Inevitably, the young man's rapid rise stirred sneers behind his back at his obscure origins and lack of education. "By birth," said Prince Boris Kurakin, "Menshikov is lower than a Pole." Korb wrote disparagingly of "that Alexander who is so conspicuous at court through the Tsar's graces" and reported that the young favorite already was selling his influence to merchants and others in need of help -with various branches of the government. Whitworth, the English minister, reported in 1706, "I am credibly informed that Menshikov can neither read nor write," a charge that was only partially true. Menshikov had learned to read, but always wrote through a secretary, signing his own name in a labored and shaky hand.

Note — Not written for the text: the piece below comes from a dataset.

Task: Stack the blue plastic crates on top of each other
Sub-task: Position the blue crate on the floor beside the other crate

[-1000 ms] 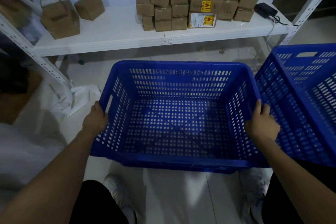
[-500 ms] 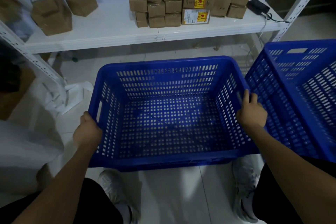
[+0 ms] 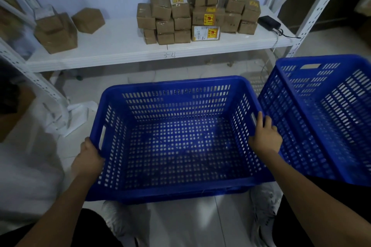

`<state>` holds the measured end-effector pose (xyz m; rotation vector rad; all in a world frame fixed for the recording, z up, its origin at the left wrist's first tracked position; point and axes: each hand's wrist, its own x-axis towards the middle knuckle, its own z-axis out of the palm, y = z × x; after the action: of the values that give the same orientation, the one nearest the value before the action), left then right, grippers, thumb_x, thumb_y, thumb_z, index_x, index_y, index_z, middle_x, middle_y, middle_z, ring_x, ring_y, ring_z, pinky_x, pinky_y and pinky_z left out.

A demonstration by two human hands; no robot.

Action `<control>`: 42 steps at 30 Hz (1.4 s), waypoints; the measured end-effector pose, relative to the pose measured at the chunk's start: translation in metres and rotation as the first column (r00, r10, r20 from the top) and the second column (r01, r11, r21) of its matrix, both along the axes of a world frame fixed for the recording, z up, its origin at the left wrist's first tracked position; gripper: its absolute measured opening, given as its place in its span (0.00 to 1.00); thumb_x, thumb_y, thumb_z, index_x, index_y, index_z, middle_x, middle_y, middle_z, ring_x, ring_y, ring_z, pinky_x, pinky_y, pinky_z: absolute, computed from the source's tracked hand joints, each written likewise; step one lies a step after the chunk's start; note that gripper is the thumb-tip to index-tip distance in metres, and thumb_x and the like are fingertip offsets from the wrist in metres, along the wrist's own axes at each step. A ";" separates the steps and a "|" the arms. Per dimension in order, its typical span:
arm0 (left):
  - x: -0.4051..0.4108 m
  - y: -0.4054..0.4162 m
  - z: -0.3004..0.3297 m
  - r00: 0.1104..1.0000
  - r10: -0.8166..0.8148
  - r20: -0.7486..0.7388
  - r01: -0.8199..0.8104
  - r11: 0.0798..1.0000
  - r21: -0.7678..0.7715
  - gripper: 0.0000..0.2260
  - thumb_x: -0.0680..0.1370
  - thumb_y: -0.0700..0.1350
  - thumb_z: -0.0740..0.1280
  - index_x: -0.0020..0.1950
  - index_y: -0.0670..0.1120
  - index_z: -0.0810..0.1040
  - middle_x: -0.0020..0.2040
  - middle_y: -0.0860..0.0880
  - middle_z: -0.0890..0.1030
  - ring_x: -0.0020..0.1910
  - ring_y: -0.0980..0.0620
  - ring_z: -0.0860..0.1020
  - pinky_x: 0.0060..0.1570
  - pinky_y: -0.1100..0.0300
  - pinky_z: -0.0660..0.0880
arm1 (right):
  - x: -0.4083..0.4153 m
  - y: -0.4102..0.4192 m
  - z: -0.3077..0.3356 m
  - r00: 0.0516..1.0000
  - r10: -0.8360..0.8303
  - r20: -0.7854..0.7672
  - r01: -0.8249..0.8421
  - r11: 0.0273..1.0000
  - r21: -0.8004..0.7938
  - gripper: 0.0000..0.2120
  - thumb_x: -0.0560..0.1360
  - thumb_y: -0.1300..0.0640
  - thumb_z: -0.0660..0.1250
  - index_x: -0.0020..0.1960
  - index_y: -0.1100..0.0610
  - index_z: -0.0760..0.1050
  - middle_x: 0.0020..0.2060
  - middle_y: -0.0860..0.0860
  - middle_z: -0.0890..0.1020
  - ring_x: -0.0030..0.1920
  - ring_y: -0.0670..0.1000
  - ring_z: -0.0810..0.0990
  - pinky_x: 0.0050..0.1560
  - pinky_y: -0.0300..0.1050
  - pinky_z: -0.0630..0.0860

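Observation:
A blue perforated plastic crate (image 3: 176, 86) fills the middle of the head view, open side up, in front of my legs. My left hand (image 3: 88, 155) grips its left rim beside the handle slot. My right hand (image 3: 265, 136) grips the right rim, fingers over the edge. A second blue crate (image 3: 329, 110) stands at the right, close against the first one's right side and tilted towards me. Both crates hold nothing. I cannot tell whether the held crate rests on the floor.
A white metal shelf (image 3: 120, 52) runs across the back with a pile of small cardboard boxes (image 3: 198, 16) and a black power adapter (image 3: 269, 23). Two more boxes (image 3: 56, 30) sit at its left. Pale tiled floor and my white shoes (image 3: 263, 212) lie below.
The held crate has shifted a little left and nearer to me, and looks lower. Both hands keep their grip on its rims. The right crate has not moved.

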<state>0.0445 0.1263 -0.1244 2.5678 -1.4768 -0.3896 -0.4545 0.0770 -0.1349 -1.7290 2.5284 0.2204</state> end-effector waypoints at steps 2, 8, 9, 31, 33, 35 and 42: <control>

Yet, despite his detractors, Menshikov continued to ascend. His tact, his optimism, his uncanny way of understanding and almost anticipating all of Peter's commands and personal moods, his acceptance and endurance of the Tsar's anger and even violent blows, made him unique. When Peter, on returning from Europe, accused General Shein of selling army commissions and at a banquet drew his sword to strike the offender, it was Lefort who deflected the blow and saved Shein's life, but it was Menshikov who grappled with and calmed the Tsar. Not long after, at a christening party for the son of the Danish ambassador, Peter saw Menshikov wearing a sword on the dance floor. Appalled at this breach of etiquette committed in the presence of foreigners, Peter struck the offender in the face with his fist, bringing blood spurting from Menshikov's nose. The following spring in Voronezh, Menshikov bent forward to whisper something in Peter's ear and was rewarded with a burst of anger and another blow in the face, this one so powerful that it stretched the victim on the ground. Menshikov accepted this abuse not simply with resignation but with unfailing good humor. In time, his understanding of Peter's moods and his willingness to accept whatever Peter offered, be it favor or blow, made him indispensable to the Tsar. He had ceased to be a servant and become a friend.

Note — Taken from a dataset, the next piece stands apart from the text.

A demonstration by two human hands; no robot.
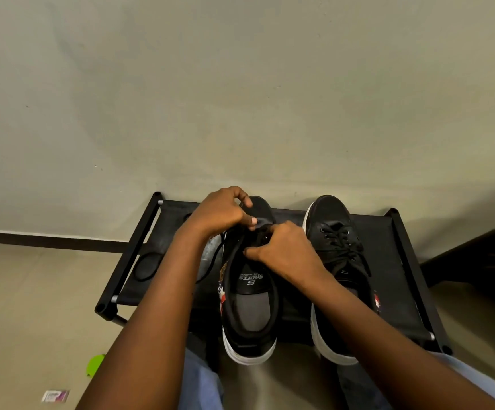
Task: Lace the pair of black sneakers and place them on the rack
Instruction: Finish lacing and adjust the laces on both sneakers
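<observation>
On the rack (400,250), the unlaced sneaker (250,306) is pinched at its tongue by the left hand (219,214); the lace (210,261) is gripped at the eyelets by the right hand (284,253). The laced sneaker (333,232) lies beside, toes toward the far edge.

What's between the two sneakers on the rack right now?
Head view: only bare black rack fabric between the left sneaker and the laced right sneaker; the right hand overhangs it.

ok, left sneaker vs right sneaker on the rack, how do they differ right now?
The left sneaker is being worked on by both hands, left hand and right hand; the right sneaker sits untouched. The right sneaker's lace is threaded and tied; the left sneaker's lace trails loose. Both are black with white soles, on the rack.
</observation>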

In 1700, at the outbreak of the war, Menshikov was still attached to Peter's private household—a letter to him from Peter in that year indicates that he had special charge of the Tsar's wardrobe. But when the war began, Menshikov plunged into it, displaying a talent for military command as great as his talent for everything else. He was with Peter at Narva and left with the Tsar before the disastrous battle began. During the operations in Ingria in 1701, which Peter conducted personally, Menshikov distinguished himself as Peter's lieutenant. After the siege and capture of Noteborg (now Schlusselburg), Menshikov was named governor of the fortress. He participated in the advance down the Neva, the taking of Nyenskans and the ambush and capture of the Swedish flotilla at the mouth of the river. With the founding of St. Petersburg in 1703 and the building of the Peter and Paul Fortress, Menshikov was assigned responsibility for construction of the one of the six great bastions which subsequently bore his name. That same year, he became Governor General of Karelia, Ingria and Estonia. In 1703, to please the Tsar, Peter Golitsyn, envoy to the imperial court at Vienna, arranged to have Menshikov named a Count of Hungary. In 1705, the
Emperor Joseph created Alexash
ka a Prince of the Holy Roman Empire. Two years later, after Menshikov's victory over the Swedes at Kalisz in Poland, Peter gave him the Russian title of Prince of Izhora, with large estates. Significantly, only two weeks after receiving these lands, the new Prince wrote to ascertain the number of parishes and people therein, what revenue could be collected from them, and to command that in religious services in churches in the district his name be mentioned with that of the Tsar.